Dataset excerpts
Content starts
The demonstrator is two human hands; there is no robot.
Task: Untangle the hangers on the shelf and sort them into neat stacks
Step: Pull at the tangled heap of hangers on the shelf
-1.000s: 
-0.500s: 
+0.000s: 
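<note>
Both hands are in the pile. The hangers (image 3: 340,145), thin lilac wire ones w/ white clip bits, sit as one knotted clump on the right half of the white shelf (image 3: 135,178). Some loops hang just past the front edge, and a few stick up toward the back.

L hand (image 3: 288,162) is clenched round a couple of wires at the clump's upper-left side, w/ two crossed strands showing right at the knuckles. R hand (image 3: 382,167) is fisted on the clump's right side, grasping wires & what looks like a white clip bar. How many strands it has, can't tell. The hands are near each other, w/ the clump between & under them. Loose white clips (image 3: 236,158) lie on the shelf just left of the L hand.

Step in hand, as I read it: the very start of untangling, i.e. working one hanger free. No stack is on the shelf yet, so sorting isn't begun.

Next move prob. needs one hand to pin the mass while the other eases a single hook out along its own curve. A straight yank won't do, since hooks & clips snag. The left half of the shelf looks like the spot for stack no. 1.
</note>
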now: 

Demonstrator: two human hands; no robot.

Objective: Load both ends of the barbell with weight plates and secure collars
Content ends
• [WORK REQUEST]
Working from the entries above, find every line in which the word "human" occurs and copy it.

• [EXPECTED OUTPUT]
The demonstrator is two human hands; there is no robot.
Demonstrator: two human hands; no robot.

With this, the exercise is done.